# A Useful Milling Square



## mikey (Jun 27, 2015)

I wanted to share a tool that I’ve used for going on 15 years now. It is beat up from use but it is eminently useful and very accurate. This one is made for my Sherline mill and Wilton vise but the concept will transfer to any milling vise you have.

Almost all milling projects begin with squaring up rough sawn stock. The fastest and most accurate way to do that, at least in my opinion, is to cut all six sides with a flycutter. If you have squared more than a few pieces with a flycutter then you know that a tooling change is often required to do the ends … unless you have this square!

This little gem is a design by the late George H. Thomas that is unceremoniously allocated a single paragraph in his book,_ The Model Engineer's Workshop Manual_. While it is a simple tool it does what no other square can do – get a work piece vertical when it is wider than the vise jaws (or even if it isn’t). Surprisingly, I have never seen this incredibly useful tool mentioned or pictured anywhere so I thought I would bring it to your attention. 


Basically, it’s a simple T-square with an elongated body and a fixed blade that allows the user to move the blade within or* beyond* the confines of the vise jaws while the body of the square maintains contact with the top of the fixed vise jaw. You flycut four sides as usual then use the square to get one end vertical and fly cut it. Now flip the piece over, setting the freshly cut end flat on the bed of the vise, flycut the other end and you’re done. 





The simple beauty of the design is that nothing interferes with the reference face of the work piece, which is free to fully register against the fixed vise jaw. The width of the work piece is limited only by the dimensions of the square you build.

How accurate is it? That depends on how accurate your reference square is when you make this T-square. I used a Tesa Toolmaker’s solid square, which has a DIN 875 Accuracy Class 00 rating (3 Microns) over its 4” length. As a result, the ends of a work piece typically show zero deviance when measured with a dial caliper and under 0.0001” when measured on a surface plate with a dial test indicator so it’s pretty good.

The basic idea is to take two pieces of precision ground stock and fasten them together with hammered brass rivets fairly tight but still moveable with some effort. You then carefully square the two pieces before silver soldering them together, and then hammer the rivets home. 

This should be enough for most experienced hobby machinists to reproduce this tool but for the newer guys I thought I would include the more detailed description below.


*Materials:*

* Precision ground flat stock – I used Starrett carbon steel stock. You can use tool steel if you prefer but it isn’t necessary.

* Body: The length is not critical. I suggest making your body at least 1-2” longer than your vise is wide. For my Wilton MMV/SP-50 with 2” wide jaws the body is 3” long X* ½” wide X* *3/16” thick*. So far, I haven’t exceeded it’s reach …

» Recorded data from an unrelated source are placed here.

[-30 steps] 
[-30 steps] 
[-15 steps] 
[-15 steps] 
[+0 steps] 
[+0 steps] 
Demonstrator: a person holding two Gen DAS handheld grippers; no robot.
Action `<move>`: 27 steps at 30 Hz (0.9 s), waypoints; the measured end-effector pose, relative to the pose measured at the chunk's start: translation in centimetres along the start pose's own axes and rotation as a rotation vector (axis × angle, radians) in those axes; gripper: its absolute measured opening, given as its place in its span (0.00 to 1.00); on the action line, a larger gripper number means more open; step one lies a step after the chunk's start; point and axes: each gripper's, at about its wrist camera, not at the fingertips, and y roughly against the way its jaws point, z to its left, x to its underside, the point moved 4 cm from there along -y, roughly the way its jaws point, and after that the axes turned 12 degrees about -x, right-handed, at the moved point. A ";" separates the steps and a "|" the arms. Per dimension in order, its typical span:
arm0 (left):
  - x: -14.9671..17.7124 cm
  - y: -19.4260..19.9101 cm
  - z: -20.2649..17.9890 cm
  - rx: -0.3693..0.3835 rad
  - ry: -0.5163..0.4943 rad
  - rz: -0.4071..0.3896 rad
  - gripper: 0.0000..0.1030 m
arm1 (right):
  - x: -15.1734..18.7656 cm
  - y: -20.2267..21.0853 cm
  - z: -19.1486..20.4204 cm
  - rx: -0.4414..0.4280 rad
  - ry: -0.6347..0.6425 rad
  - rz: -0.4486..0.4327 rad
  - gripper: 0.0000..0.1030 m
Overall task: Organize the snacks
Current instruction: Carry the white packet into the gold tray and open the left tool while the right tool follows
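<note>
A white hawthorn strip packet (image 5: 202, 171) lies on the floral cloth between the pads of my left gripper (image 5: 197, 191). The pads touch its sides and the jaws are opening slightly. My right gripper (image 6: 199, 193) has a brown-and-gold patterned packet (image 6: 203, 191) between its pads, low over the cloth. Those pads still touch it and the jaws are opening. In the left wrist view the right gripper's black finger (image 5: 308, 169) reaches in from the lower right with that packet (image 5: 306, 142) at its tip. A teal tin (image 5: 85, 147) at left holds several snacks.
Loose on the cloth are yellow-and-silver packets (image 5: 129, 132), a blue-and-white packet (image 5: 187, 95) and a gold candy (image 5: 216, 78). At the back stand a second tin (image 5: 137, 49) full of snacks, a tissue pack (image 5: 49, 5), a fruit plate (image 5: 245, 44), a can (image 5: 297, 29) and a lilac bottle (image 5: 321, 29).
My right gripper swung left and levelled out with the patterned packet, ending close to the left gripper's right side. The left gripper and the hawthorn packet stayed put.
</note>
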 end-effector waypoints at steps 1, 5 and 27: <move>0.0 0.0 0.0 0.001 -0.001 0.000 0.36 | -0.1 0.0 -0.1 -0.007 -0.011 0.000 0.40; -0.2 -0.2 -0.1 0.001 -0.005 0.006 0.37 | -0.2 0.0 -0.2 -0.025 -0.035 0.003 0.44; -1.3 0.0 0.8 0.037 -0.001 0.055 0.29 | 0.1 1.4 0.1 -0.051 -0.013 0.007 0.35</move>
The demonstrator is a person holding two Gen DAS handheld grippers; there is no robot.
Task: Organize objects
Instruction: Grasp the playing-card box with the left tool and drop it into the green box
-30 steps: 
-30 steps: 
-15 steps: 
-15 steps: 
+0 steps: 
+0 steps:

*  Blade: The length of the blade should be just shy of the depth of your vise jaws. For my 1.5” high jaws the blade is 1-7/16” long X* ½” wide X* *1/16” thick*.

*  Brass round stock for rivets: 1/16” OD. This is not critical; I used this size to make it easier to hammer it into shape. The rivets are used primarily to hold the body and blade in place until it can be soldered. If I was to make a square for a larger vise I might use a larger brass rod.

*  Silver solder and flux. I used Stay-Brite soft solder and Stay-Clear flux. Stay-Brite melts at 430° so you can use your propane torch for this project. It has a shear strength of 14,000 psi so it’s more than strong enough. At this time, a kit with solder and flux costs about $16.50 from: http://www.riogrande.com/Product/Stay-Brite-Solder-and-Stay-Clean-Flux-Set/503031

*  It is useful to have a piece of brass rod, stick or acid brush to clear excess solder from the joint line. I just used the pointed end of a bamboo chopstick. You’ll also need some Sodium Bicarbonate or your favored pickling solution.


*Procedure:*

1.  Cut your stock to length and clean up the ends with an end mill. Deburr carefully.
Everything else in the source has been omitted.